Featured Birds: Cedar Waxwings

Cedar Waxwings have plumage so sleek it doesn’t even look like it’s made up of feathers. Those silky feathers are elegant soft browns and yellows, with just the right accents—black facial mask, brilliant dabs of red on the tips of the secondary wing feathers, and each tail feather ending in intense lemon yellow. Young Cedar Waxwings look fairly silky, but are streaked beneath and their crest a bit rounder and less elegant.

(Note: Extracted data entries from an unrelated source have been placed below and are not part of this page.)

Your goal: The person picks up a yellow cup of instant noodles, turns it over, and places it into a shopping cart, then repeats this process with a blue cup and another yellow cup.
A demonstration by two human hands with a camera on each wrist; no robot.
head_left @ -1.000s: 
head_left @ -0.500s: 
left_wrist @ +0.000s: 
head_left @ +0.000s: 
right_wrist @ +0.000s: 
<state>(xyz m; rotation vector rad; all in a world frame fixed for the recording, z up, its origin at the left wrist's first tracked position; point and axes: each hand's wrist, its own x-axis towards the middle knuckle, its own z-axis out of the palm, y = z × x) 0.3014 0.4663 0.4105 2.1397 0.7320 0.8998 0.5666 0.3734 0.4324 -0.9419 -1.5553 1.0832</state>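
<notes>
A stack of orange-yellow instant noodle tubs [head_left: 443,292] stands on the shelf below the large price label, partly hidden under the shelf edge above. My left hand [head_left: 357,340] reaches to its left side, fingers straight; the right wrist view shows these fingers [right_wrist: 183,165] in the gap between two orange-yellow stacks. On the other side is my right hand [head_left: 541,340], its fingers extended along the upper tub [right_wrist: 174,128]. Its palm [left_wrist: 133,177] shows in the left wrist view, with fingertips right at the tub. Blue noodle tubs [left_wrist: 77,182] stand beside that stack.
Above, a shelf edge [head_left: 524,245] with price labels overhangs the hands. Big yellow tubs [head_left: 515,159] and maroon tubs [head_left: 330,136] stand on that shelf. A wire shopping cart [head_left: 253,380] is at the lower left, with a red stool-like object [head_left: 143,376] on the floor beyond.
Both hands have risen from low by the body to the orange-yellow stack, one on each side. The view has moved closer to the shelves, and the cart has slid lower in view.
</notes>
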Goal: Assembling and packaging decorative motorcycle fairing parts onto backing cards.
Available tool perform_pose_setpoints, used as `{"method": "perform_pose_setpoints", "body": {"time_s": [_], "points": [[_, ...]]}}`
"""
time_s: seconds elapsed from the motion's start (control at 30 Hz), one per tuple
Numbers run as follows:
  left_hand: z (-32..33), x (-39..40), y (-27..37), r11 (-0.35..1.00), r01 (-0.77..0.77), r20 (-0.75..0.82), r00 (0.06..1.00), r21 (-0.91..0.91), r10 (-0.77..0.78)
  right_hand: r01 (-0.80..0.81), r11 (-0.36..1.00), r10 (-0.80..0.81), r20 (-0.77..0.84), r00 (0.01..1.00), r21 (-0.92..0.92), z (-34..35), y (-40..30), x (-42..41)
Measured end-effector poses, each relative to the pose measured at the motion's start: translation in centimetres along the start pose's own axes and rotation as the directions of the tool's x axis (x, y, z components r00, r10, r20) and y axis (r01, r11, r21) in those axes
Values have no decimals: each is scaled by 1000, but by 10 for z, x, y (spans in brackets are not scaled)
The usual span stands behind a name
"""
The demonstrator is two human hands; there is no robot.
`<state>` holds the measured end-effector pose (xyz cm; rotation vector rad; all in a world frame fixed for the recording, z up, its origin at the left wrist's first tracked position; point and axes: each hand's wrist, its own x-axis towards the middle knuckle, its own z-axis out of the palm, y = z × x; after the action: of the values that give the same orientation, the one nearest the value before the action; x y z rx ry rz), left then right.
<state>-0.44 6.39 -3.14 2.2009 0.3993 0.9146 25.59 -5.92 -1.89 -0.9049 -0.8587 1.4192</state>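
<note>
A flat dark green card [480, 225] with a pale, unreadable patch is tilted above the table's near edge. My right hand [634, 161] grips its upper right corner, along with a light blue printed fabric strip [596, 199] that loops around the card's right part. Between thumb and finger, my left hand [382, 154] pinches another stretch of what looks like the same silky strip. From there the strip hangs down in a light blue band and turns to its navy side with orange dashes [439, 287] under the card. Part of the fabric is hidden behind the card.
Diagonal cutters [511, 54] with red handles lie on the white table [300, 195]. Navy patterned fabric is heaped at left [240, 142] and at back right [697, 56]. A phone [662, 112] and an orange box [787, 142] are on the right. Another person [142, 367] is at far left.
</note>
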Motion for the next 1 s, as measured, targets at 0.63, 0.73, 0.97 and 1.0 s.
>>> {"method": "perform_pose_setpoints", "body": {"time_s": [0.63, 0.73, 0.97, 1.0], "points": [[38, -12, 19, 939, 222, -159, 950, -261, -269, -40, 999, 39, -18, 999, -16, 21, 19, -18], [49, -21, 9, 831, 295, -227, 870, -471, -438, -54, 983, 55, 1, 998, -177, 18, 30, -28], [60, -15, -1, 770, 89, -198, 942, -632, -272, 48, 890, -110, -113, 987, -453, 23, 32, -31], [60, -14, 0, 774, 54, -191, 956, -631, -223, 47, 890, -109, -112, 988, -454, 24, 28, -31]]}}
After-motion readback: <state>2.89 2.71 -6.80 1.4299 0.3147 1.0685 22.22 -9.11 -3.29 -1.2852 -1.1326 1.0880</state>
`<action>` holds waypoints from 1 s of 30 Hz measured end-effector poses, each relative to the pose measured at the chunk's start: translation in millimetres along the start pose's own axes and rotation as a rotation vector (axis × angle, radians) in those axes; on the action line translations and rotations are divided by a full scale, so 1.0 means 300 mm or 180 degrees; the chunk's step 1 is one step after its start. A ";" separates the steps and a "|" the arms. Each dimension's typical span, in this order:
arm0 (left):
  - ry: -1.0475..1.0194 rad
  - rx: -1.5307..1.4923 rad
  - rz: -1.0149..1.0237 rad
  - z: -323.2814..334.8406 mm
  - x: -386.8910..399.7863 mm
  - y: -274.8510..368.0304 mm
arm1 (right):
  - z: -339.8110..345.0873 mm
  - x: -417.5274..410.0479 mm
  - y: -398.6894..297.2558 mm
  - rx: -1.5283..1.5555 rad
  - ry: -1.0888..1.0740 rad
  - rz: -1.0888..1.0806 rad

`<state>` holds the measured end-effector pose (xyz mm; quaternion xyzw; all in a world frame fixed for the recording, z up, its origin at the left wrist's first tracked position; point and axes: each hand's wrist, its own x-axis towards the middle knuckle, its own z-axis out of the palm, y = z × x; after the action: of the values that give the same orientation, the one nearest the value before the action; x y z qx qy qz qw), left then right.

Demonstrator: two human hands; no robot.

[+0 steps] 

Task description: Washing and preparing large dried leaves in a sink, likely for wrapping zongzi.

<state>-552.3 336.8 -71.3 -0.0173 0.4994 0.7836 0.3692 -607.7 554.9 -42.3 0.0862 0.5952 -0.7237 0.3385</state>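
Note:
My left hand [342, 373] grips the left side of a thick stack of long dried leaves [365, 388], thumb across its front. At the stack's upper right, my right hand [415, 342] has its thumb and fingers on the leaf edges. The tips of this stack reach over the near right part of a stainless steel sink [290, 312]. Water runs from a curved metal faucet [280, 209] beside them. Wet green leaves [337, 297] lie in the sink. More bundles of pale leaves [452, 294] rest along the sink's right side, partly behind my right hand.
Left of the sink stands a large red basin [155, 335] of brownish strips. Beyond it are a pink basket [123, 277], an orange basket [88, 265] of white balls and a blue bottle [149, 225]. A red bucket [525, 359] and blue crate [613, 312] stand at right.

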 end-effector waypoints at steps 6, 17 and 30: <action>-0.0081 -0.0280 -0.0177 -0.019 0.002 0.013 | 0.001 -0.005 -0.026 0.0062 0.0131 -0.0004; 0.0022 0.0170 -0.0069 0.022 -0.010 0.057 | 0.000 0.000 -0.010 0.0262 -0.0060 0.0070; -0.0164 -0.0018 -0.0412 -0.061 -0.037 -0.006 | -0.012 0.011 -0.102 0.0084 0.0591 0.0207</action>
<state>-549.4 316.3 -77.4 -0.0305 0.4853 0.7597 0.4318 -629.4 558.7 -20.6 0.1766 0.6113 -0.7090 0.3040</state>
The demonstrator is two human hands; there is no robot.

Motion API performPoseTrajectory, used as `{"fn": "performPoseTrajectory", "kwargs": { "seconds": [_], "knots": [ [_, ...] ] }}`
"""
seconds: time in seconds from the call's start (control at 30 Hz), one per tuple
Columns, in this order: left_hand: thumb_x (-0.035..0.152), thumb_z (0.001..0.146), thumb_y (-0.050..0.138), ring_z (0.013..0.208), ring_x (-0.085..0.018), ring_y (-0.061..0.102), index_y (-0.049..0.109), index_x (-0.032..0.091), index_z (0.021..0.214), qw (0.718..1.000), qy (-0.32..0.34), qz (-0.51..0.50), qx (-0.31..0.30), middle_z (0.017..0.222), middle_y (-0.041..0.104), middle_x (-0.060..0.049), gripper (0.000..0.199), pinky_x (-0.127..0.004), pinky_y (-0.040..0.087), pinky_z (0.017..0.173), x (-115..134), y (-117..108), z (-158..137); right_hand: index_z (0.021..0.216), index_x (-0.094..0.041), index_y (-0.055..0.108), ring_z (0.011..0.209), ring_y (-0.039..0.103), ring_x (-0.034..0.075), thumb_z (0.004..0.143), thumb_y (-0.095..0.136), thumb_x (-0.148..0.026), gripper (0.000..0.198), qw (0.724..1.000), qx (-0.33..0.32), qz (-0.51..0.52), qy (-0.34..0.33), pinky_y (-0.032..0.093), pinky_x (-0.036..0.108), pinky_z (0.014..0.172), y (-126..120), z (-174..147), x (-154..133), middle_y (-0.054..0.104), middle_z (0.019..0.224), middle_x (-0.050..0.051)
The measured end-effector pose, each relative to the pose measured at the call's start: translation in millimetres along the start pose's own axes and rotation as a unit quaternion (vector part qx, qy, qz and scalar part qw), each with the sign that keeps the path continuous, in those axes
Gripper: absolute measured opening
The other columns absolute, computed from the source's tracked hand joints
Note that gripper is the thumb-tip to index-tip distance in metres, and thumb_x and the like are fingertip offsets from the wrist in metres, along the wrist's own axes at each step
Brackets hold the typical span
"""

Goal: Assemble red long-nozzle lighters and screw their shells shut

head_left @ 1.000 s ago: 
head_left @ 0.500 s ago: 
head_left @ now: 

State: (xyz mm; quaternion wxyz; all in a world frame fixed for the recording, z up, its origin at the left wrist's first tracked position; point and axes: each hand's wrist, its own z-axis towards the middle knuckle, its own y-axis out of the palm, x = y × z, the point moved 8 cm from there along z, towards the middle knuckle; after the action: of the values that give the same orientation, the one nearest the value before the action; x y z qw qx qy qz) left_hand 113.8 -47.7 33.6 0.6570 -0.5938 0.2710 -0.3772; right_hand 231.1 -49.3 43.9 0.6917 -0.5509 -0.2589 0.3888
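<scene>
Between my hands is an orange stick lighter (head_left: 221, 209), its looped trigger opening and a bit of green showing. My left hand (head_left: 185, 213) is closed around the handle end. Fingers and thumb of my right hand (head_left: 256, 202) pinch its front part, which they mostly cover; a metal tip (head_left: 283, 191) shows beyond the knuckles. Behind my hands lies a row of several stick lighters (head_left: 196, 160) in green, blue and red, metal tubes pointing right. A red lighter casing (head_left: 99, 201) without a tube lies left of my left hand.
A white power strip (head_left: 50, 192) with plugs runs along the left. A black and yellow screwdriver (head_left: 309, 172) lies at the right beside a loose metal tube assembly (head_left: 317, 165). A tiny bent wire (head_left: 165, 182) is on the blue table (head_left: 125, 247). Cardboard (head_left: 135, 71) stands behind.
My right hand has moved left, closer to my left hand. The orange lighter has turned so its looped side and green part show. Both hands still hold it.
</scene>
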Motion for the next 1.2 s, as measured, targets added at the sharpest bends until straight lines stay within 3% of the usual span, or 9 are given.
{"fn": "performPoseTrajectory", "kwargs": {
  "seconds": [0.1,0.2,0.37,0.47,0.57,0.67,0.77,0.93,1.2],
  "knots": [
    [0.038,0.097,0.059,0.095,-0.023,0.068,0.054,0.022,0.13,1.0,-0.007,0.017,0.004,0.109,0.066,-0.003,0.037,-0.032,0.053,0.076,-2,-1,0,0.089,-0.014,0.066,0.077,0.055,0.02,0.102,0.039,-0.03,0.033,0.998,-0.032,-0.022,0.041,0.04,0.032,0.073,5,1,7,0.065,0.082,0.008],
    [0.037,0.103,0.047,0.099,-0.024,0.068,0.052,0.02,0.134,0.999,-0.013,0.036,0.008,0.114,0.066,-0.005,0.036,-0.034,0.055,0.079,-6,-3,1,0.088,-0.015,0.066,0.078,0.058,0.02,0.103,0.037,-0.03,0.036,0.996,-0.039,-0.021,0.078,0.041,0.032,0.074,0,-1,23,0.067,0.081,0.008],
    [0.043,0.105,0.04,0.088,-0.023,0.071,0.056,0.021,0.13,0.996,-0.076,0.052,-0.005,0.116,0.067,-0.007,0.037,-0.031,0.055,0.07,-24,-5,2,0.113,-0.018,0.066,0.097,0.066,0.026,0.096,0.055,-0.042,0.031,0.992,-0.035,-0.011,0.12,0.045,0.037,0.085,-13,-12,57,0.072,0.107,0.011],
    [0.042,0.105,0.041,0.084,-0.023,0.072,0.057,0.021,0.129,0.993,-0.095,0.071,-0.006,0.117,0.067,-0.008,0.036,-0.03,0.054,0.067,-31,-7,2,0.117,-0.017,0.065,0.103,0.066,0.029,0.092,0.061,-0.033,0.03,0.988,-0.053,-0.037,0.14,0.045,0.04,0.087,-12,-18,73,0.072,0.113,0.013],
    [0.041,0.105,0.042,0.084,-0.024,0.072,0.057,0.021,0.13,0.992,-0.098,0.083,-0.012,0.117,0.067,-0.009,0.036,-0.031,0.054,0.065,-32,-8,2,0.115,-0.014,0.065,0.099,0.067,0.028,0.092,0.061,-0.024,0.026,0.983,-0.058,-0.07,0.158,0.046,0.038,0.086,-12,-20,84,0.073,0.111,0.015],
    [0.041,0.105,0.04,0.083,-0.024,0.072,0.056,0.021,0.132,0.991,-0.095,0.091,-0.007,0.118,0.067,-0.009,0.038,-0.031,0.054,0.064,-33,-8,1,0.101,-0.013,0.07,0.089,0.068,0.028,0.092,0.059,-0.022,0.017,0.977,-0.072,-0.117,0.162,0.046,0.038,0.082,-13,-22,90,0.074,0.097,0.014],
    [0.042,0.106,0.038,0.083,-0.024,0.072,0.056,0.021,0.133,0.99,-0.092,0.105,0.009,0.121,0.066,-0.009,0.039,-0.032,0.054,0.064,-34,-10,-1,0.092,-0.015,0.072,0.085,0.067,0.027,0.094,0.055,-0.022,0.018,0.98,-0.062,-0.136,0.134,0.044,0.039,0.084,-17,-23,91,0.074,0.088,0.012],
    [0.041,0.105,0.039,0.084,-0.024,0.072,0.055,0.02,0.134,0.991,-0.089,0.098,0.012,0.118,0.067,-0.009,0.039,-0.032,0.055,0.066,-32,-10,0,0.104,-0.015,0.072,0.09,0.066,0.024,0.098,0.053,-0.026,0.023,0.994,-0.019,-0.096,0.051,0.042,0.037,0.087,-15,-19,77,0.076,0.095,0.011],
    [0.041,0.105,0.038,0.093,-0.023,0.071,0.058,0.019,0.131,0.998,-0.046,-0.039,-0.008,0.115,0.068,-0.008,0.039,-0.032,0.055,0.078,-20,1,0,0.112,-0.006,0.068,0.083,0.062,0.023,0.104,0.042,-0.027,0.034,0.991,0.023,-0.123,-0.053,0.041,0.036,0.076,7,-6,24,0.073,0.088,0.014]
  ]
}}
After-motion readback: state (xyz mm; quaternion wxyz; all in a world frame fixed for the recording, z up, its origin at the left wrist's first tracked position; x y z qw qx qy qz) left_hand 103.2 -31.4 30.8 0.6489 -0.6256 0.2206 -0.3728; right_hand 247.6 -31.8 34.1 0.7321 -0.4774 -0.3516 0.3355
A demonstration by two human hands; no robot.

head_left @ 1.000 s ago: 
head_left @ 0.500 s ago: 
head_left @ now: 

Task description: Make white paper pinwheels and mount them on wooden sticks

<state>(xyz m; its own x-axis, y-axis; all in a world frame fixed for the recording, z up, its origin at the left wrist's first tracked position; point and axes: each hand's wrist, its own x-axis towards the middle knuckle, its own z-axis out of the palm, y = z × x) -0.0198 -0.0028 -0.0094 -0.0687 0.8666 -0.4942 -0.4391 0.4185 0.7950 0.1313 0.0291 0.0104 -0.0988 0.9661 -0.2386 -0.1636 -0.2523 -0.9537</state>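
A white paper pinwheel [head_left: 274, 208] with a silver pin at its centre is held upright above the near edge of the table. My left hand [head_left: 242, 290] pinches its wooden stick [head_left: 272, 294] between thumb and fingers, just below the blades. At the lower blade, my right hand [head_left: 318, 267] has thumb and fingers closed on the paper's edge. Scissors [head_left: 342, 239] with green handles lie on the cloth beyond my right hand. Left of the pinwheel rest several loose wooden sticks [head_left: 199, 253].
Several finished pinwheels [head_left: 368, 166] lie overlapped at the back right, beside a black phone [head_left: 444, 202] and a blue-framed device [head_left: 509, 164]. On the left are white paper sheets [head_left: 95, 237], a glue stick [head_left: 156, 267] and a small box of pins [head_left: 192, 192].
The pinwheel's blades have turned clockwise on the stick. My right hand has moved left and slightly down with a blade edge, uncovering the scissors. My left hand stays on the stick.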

The red wingtips, which give waxwings their name, vary in number. Young, streaked birds usually lack them entirely. Adults have 2–9 red tips per wing. Males average more, but in both sexes, the number increases as birds get older. These colorful adornments probably help birds seeking a mate within a flock to identify the most experienced potential partners. Of course, the most experienced birds know to find an experienced mate, so waxwings tend to end up with pairs made up of fairly similarly aged birds. The oldest, most experienced pairs nest earlier and raise more young than younger pairs.

The yellow band at the end of the tail averages wider in males than females. In a few birds, the tail band is orange rather than yellow. This odd variation was not observed before the early 1960s, and the number of birds with orange instead of yellow has increased since then, probably as more and more birds have found and fed on introduced Morrow’s honeysuckle berries, which contain the same pigment found in those orange feathers.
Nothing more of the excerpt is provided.